Work to be completed: Answer with a single number stating how many lines of the entries below include the string "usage".

Material to process:
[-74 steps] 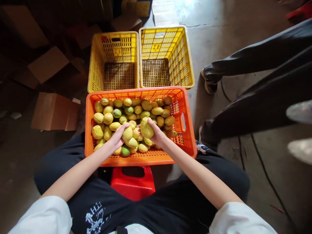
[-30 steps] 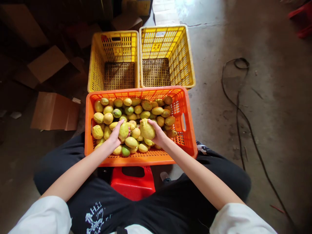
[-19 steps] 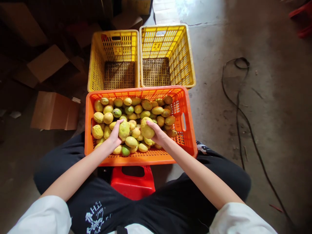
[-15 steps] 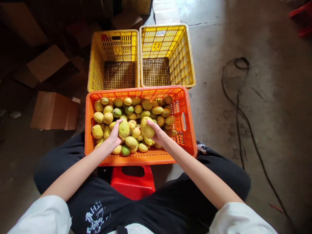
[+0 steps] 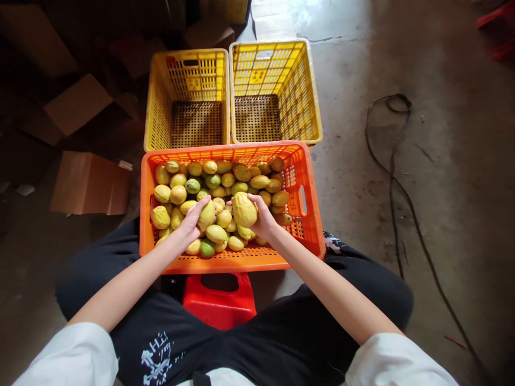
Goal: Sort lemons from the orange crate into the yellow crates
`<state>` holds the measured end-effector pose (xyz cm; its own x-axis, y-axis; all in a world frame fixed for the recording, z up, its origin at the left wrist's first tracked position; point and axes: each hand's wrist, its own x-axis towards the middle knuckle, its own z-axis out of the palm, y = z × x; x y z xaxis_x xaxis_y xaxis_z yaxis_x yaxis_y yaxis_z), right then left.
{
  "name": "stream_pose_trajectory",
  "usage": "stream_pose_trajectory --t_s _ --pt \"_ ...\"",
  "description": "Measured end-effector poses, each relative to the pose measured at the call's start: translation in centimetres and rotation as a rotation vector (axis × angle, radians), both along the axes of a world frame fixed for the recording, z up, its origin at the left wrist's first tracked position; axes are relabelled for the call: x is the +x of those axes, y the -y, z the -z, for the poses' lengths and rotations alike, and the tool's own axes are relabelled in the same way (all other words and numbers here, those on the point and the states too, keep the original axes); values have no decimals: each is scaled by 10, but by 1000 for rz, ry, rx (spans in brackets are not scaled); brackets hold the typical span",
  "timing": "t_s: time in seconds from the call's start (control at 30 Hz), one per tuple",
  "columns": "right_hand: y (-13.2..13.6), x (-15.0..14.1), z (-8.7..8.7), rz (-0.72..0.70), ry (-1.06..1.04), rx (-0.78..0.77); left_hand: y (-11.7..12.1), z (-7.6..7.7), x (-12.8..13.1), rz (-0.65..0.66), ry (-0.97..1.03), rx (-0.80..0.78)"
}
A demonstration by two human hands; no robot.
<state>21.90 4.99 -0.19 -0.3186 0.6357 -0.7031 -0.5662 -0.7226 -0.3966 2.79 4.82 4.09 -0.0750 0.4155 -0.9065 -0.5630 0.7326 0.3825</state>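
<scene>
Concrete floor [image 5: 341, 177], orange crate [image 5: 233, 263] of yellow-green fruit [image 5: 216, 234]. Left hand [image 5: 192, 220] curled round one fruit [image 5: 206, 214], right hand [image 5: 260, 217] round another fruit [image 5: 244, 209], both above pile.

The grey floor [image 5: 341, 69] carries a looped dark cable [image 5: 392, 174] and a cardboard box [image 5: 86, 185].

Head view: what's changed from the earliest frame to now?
Left hand and its fruit shifted slightly left, right hand and its fruit slightly right; both fruits show a different side. No visible release, though a swap in the left can't be ruled out. Bystander's legs at right have gone. Orange crate and yellow crates stayed put.
</scene>
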Motion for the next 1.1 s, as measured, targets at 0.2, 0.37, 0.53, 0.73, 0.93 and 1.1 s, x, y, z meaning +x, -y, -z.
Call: stream_pose_trajectory --t_s 0.2,0.37,0.53,0.73,0.93,1.1 --pt "4 0 6 -33 49 24 -1 -7 4 -61 4 -22" --pt "6 -2 6 -10 64 33 -7 -11 1 -110 78 -71" --pt "4 -1 0 -31 40 -20 -9 -7 0 -116 112 -79" --pt "3 0 5 -24 25 -15 -5 -1 -3 -45 91 -90" --pt "8 -1 10 -8 99 33 -1 8 -4 5 95 -57" --pt "7 -3 1 -27 88 -49 -1 11 -5 -54 129 -84"
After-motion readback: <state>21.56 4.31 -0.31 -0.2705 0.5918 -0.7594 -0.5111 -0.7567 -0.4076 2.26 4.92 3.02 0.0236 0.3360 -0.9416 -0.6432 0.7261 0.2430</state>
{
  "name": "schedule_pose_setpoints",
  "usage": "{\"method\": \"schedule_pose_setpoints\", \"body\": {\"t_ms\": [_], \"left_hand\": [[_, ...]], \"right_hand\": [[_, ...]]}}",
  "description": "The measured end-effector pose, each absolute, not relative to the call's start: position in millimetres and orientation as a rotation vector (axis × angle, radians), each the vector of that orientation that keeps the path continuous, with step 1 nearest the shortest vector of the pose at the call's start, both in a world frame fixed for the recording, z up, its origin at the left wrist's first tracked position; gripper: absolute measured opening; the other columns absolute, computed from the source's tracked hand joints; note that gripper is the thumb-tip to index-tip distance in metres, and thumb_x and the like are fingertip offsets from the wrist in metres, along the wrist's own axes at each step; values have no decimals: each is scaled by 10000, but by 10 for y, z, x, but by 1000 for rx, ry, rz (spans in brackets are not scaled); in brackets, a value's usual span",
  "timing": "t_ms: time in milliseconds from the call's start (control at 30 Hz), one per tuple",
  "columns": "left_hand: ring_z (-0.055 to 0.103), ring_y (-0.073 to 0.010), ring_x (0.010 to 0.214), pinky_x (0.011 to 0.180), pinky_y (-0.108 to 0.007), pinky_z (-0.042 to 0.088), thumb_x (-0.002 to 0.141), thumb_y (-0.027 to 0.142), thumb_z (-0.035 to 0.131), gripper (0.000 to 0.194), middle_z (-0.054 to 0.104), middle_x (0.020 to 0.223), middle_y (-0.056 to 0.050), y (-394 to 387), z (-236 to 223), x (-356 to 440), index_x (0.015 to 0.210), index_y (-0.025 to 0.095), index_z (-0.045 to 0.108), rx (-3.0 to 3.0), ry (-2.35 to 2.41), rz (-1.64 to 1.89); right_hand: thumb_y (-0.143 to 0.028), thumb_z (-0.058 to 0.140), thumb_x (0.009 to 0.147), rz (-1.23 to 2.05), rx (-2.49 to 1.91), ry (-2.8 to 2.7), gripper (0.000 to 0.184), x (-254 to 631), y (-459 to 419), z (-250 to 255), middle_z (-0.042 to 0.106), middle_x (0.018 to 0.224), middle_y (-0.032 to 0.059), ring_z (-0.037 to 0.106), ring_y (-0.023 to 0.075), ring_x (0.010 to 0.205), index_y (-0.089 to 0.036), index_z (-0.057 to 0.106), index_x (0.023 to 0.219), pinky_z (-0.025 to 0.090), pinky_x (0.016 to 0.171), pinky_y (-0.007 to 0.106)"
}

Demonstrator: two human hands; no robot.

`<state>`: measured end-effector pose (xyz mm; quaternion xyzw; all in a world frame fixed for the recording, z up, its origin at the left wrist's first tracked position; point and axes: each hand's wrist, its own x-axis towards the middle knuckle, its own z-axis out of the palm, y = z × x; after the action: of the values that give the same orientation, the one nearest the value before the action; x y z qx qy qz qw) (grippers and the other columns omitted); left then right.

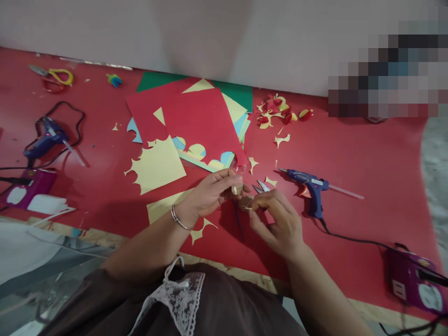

Reply to the task: 2